Reaching Out to the 20th Century
For modern writers, Ecclesiastes speaks with special power to the human condition
Scores of contemporary artists and writers have used Qoheleth’s words as springboards for their own. They may truly be called children of the Preacher.

The American novelist Thomas Wolfe, in his last novel, You Can’t Go Home Again, wrote:
“I am not given to dogmatic judgments in the matter of literary creation, but if I had to make one, I could only say that Ecclesiastes is the greatest single piece of writing I have ever known, and the wisdom expressed in it the most lasting and profound.”

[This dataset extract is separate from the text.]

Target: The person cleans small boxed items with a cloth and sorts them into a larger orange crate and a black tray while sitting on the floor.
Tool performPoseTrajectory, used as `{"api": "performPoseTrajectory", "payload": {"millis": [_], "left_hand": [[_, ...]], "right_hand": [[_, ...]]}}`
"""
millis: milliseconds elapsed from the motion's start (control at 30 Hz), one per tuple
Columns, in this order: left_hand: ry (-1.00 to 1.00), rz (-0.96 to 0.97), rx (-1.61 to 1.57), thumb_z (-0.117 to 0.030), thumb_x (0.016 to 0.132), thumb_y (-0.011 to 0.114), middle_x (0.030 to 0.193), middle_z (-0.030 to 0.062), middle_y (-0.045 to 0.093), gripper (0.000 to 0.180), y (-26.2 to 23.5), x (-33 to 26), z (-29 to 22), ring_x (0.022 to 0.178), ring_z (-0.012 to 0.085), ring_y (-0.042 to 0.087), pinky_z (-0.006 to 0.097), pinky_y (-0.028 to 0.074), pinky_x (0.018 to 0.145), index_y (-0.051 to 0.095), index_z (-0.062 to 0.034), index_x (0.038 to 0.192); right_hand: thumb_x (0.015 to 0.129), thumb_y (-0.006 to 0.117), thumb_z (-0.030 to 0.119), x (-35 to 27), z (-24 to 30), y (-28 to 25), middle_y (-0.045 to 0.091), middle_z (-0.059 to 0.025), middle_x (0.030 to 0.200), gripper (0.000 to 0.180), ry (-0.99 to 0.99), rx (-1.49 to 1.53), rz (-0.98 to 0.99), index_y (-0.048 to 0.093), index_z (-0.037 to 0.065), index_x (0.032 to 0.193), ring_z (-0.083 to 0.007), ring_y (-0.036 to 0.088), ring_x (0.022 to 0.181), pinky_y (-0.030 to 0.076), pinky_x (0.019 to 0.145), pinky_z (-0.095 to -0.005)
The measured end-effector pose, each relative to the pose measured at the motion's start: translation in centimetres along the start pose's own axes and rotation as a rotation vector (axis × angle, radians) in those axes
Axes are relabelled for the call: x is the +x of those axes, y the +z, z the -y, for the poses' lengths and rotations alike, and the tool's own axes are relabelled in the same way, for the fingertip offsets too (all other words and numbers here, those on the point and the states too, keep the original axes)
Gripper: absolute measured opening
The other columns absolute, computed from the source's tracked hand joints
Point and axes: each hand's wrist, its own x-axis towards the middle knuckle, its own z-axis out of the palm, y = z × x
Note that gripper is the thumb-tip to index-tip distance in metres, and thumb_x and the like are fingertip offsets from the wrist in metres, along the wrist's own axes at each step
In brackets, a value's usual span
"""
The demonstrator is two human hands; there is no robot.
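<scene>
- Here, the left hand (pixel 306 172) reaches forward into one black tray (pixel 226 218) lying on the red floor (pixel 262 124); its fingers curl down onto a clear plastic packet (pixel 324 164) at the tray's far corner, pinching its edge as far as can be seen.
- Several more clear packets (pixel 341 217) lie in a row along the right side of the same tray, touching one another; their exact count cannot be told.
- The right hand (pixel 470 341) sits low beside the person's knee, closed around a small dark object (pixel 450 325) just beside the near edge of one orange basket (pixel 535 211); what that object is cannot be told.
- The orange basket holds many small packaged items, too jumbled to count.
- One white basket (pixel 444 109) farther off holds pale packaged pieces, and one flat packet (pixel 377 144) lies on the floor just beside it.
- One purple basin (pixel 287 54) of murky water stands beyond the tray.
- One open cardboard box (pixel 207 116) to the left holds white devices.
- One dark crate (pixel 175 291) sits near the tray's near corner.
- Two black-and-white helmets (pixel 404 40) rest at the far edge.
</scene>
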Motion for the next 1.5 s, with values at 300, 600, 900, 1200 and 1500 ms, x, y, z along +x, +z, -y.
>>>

Ecclesiastes was number one on Wolfe’s list of influential books, ahead of Shakespeare, Milton and Tolstoy.
In a letter written toward the end of his life, Wolfe wrote:
“I have lately had a very thorough soaking in Ecclesiastes and that remarkable man … magnificently expressed what I have myself been almost thirty years in finding: I not only have nothing to add to what I found there, I even fall far short of the wisdom.”
Wolfe was not alone in his admiration for Ecclesiastes. Tolstoy himself, the author of War and Peace and Anna Karenina, regarded Ecclesiastes as the apex of biblical wisdom. George Bernard Shaw equated Ecclesiastes with works by Shakespeare. The Irish poet William Butler Yeats regularly quoted the Preacher.